# Tivo showing wrong time



## Lou2 (Jan 29, 2006)

Our Tivo started showing the wrong time yesterday. I thought it might correct itself when it updated today, but alas, it's still one hour behind.

Is there a fix for this? At the moment we've had to set it record the programmes that are an hour before the ones we want


----------



## Automan (Oct 29, 2000)

Not heard of this before...
I assume the time server being used is an hour out.

I have just checked Kitchen Tivo which has the correct time.

Is your Tivo modified in anyway?

Automan.


----------



## Lou2 (Jan 29, 2006)

No, it's not modified in any way  Just as I bought it about 3 years ago.

The time was correct until I turned the Tivo off yesterday accidently.
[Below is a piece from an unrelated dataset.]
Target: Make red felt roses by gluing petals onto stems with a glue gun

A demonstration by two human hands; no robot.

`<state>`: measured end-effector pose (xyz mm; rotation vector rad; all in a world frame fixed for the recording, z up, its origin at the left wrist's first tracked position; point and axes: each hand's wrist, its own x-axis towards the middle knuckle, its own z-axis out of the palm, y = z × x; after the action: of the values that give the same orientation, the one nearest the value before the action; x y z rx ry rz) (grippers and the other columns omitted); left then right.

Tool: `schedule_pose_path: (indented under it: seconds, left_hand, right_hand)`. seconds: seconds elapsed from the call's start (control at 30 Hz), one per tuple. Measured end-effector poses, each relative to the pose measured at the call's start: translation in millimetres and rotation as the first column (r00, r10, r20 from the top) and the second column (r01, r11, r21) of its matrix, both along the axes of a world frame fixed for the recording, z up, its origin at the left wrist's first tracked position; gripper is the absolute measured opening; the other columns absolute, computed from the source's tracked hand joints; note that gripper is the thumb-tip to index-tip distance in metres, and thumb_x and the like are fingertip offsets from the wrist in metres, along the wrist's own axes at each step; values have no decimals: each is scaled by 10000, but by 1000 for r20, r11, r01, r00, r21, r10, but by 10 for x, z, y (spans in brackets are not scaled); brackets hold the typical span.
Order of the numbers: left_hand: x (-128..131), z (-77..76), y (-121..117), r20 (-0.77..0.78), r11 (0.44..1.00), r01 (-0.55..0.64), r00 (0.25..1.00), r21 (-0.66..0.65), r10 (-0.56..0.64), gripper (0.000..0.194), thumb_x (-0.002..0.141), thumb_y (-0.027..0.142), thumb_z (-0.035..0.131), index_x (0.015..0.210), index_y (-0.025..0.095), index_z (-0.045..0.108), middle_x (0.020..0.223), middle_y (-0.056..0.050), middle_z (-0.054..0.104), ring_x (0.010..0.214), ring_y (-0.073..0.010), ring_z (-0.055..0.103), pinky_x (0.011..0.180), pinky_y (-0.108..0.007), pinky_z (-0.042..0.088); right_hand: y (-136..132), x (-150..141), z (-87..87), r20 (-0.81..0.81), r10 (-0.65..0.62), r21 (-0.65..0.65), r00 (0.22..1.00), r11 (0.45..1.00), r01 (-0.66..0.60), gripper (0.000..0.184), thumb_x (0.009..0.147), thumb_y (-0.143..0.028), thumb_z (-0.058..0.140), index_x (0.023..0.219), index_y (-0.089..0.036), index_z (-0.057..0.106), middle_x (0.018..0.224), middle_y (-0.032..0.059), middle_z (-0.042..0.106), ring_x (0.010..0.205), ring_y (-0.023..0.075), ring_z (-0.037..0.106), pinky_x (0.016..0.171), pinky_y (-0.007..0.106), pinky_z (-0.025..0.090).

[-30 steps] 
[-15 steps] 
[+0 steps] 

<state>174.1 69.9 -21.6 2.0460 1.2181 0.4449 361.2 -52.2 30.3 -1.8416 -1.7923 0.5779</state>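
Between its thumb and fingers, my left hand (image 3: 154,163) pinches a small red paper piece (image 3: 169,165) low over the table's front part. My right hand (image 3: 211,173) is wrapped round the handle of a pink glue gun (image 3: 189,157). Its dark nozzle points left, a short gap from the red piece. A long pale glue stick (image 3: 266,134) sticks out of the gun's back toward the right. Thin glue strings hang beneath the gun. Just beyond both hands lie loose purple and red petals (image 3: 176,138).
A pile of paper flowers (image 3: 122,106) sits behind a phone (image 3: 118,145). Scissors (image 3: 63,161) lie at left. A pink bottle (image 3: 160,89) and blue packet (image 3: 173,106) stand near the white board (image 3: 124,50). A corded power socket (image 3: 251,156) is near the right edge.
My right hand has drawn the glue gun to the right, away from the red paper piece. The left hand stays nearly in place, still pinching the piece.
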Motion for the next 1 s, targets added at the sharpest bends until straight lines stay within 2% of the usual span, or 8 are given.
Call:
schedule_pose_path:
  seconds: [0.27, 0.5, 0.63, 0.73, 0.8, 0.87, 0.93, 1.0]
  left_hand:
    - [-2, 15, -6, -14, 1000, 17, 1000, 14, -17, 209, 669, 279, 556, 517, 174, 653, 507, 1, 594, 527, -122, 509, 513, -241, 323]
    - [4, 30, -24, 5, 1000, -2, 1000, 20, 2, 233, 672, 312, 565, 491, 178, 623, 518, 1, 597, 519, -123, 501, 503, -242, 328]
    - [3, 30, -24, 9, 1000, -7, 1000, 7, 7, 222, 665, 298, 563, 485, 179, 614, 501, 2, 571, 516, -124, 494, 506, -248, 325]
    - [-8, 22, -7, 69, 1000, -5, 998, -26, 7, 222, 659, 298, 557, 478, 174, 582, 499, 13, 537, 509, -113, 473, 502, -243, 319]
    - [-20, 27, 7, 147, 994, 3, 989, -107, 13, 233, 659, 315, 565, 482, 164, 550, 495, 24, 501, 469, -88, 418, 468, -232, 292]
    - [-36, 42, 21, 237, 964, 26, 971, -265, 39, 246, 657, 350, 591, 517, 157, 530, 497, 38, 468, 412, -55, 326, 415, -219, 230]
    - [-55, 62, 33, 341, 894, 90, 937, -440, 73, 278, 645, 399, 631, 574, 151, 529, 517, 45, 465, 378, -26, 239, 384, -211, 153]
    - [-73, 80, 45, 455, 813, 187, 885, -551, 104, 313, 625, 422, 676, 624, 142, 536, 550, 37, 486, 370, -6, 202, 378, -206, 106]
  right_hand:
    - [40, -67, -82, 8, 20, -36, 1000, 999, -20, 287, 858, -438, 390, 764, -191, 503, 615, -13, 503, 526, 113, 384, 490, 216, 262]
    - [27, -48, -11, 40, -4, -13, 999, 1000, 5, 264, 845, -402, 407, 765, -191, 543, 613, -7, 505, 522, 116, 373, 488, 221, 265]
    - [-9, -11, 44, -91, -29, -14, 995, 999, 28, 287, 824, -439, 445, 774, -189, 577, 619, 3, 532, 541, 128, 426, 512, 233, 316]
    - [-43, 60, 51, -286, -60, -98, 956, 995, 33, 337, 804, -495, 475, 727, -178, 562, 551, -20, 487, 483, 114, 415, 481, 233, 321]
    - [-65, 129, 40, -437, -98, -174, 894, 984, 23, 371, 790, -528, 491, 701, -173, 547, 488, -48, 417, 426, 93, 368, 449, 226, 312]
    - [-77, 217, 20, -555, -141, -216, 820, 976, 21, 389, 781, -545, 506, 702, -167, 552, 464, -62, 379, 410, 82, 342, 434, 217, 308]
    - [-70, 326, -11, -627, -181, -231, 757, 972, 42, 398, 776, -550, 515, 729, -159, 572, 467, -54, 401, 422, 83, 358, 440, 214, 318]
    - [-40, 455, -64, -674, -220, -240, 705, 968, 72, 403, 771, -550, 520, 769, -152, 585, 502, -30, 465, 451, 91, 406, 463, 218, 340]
I have just noticed that it hasn't updated today as I had thought.

I felt sure it was going to update at 5:00pm as that's what it said yesterday. Now I notice it's going to update at 8:00pm. Perhaps it'll sort itself out then.

I hope so anyway. This is going to be a darn nuisance if it doesn't


----------



## 6022tivo (Oct 29, 2002)

Daily call will set the clock..

You have said it is unmodified, others with routers and net cards cometimes require a port open for the tivo to contact the time server bit..


----------